Define a set of standards to be met to be accepted as an HSF packages?

Oriented towards standalone projects. Another aspect is a project that needs to build against a number of other large pieces, and adds incremental functionality. Define standard ways of interfacing to existing projects.

Should include requirement for documentation of needed env variables, other environment setup

Please give feedback on the draft best practices guideline document linked in Benedikt’s slides. Would be a very good output of the workshop to have a document representing the collective view of this group.

HSF status (Mon pm)

HSF objectives remembered: share expertize, raise awareness around projects, make easier for people to start new projects…

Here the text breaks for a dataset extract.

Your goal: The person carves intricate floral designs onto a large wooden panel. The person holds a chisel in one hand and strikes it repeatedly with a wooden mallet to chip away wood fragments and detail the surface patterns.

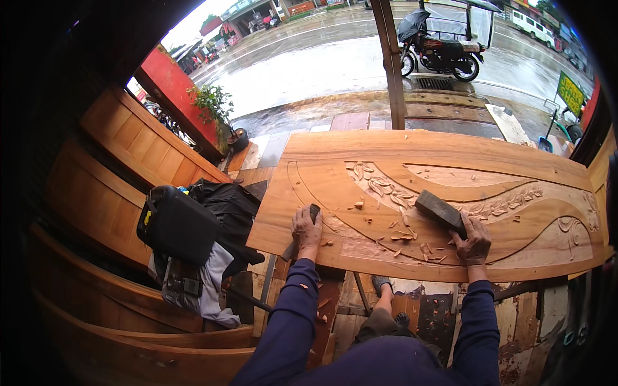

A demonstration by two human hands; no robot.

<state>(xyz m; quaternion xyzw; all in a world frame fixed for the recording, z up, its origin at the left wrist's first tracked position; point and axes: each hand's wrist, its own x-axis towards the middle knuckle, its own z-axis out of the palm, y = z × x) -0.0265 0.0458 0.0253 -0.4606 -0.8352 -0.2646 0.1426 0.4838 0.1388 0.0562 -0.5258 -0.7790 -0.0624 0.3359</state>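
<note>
My left hand is closed around a dark stick-like tool. One end shows above the fingers and a flatter part below the hand, near the panel's front edge; its exact kind is hidden. My right hand grips the near end of a dark, worn wooden block, held at a slant over the carving. Both are at a large wooden door panel lying flat before me. Carved leaf vines, curved grooves and a scroll mark its surface. Curled wood shavings lie scattered between my hands.
Finished-looking wooden panels lean at the left. Nearer stands a seat or stand draped with a black case and grey cloth. A wooden post rises beyond the panel. A potted plant and a parked motorcycle are outside.
</note>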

HSF concrete work organized in 6 WGs: information exchange, training, SW packaging, SW licensing, SW projects, dev tools and services

Communication: web, mailing list/fora, knowledge base, technical notes

Training: focus on sharing training material

SW Packaging: see this morning and tomorrow’s hackathon

Licensing: guidelines summarized in a TN

SW projects: see this morning too

HSF is also about fostering collaboration around SW: some successes in the last year (Next-generation Conditions DB, Track reconstruction, Gaudi

Food for thoughts during the workshop: to be discussed on Wednesday

Discussion

Community white paper - Peter Elmer

HSF demonstrated some initial collaborative activities but to address the challenges ahead of us (e.g. HL-LHC) we need more and dedicated resources

News from projects (Mon pm)

Future conditions DB - Andrea Formica

Conditions data are used at different stages of our workflows and are also refined during these stages (online processing, prompt reconstruction, bulk processing, …)

CMS developed during LS1 a new schema trying to simplify what was done in Run 1: this schema is in production in Run 2

Architecture requirement: decouple clients from backend using a REST API, support many different kinds of backends including several relational platforms (Oracle, PostgreSQL,…), but eventually also NoSQL or file system. All business code to manage the conditions data is inside a server. The clients can be implemented in several languages because the communication is done via HTTP using JSON for the messages exchanged with the server.

Current prototype implemented in Java (based on JEE, Spring): easier integration into Frontier, the idea being to profit at most of the experience gained by the Frontier development group in terms of caching etc….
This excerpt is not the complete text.